▽

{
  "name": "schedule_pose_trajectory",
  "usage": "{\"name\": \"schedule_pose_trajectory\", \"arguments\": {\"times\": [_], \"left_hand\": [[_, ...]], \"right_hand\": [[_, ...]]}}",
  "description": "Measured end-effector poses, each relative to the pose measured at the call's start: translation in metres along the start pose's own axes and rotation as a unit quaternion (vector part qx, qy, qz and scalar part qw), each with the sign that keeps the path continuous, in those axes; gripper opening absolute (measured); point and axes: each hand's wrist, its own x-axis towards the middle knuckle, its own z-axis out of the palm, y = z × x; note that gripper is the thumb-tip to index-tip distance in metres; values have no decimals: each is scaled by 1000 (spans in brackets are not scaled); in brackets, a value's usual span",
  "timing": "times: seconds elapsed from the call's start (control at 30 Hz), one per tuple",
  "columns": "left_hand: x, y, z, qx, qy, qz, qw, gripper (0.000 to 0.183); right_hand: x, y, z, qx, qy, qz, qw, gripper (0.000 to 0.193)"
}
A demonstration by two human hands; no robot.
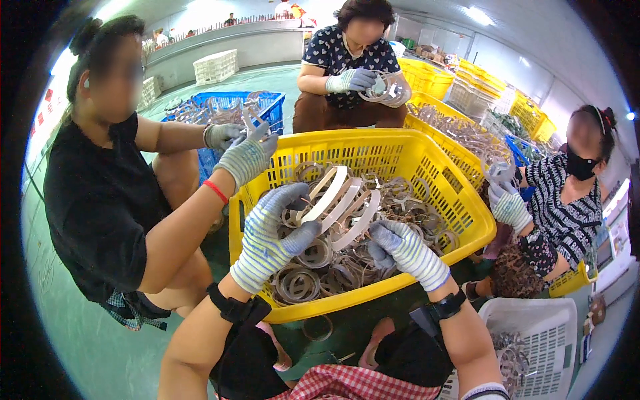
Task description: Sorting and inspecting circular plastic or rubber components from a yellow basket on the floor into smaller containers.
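Observation:
My gloved left hand point(267, 230) is closed on a bunch of curved grey-white bands point(363, 220), which fan out side by side over the basket. The fingers are behind the bunch and the thumb is in front. My gloved right hand point(413, 253) is just right of the bands, its fingers bent and drawn together near their edge. What lies between those fingertips is hidden. Below both hands, a yellow slotted basket point(320, 308) holds a heap of grey rings point(297, 283) and thin scraps.
Co-workers sit left, across and right, handling similar pieces; the left one's gloved hands point(247, 157) are near my left hand. A blue crate point(270, 110), another yellow basket point(460, 170) and a white crate point(560, 313) hold more pieces. One ring point(317, 328) lies on the floor.

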Motion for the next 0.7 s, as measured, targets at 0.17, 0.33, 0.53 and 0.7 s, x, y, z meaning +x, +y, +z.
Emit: {"name": "schedule_pose_trajectory", "arguments": {"times": [0.17, 0.33, 0.53, 0.7], "left_hand": [[-3, 0, 10, -53, 7, -40, 998, 45], [0, -1, 17, -84, -11, -68, 994, 44], [4, 9, 44, -101, 14, 30, 994, 59], [33, 6, 83, 81, 98, -66, 990, 32]], "right_hand": [[-2, 6, -3, -20, 17, -3, 1000, 43], [-11, 7, -5, -5, 29, -31, 999, 44], [-33, 3, -19, -43, 71, -42, 996, 47], [-1, 1, -8, -158, 72, -225, 959, 32]]}}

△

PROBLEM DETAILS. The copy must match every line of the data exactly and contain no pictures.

EXPECTED ANSWER.
{
  "name": "schedule_pose_trajectory",
  "usage": "{\"name\": \"schedule_pose_trajectory\", \"arguments\": {\"times\": [_], \"left_hand\": [[_, ...]], \"right_hand\": [[_, ...]]}}",
  "description": "Measured end-effector poses, each relative to the pose measured at the call's start: translation in metres along the start pose's own axes and rotation as a unit quaternion (vector part qx, qy, qz and scalar part qw), each with the sign that keeps the path continuous, in those axes; gripper opening absolute (measured); point and axes: each hand's wrist, its own x-axis towards the middle knuckle, its own z-axis out of the palm, y = z × x; note that gripper is the thumb-tip to index-tip distance in metres; values have no decimals: each is scaled by 1000 (spans in brackets are not scaled); in brackets, a value's usual span",
  "timing": "times: seconds elapsed from the call's start (control at 30 Hz), one per tuple",
  "columns": "left_hand: x, y, z, qx, qy, qz, qw, gripper (0.000 to 0.183); right_hand: x, y, z, qx, qy, qz, qw, gripper (0.000 to 0.193)"
}
A demonstration by two human hands; no robot.
Task description: Sorting and inspecting circular plastic or rubber components from a yellow basket on the floor into smaller containers.
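Observation:
My gloved left hand point(267, 230) is closed on a bunch of curved grey-white bands point(363, 220), which fan out side by side over the basket. The fingers are behind the bunch and the thumb is in front. My gloved right hand point(413, 253) is just right of the bands, its fingers bent and drawn together near their edge. What lies between those fingertips is hidden. Below both hands, a yellow slotted basket point(320, 308) holds a heap of grey rings point(297, 283) and thin scraps.
Co-workers sit left, across and right, handling similar pieces; the left one's gloved hands point(247, 157) are near my left hand. A blue crate point(270, 110), another yellow basket point(460, 170) and a white crate point(560, 313) hold more pieces. One ring point(317, 328) lies on the floor.
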
Motion for the next 0.7 s, as measured, targets at 0.17, 0.33, 0.53 and 0.7 s, x, y, z meaning +x, +y, +z.
Emit: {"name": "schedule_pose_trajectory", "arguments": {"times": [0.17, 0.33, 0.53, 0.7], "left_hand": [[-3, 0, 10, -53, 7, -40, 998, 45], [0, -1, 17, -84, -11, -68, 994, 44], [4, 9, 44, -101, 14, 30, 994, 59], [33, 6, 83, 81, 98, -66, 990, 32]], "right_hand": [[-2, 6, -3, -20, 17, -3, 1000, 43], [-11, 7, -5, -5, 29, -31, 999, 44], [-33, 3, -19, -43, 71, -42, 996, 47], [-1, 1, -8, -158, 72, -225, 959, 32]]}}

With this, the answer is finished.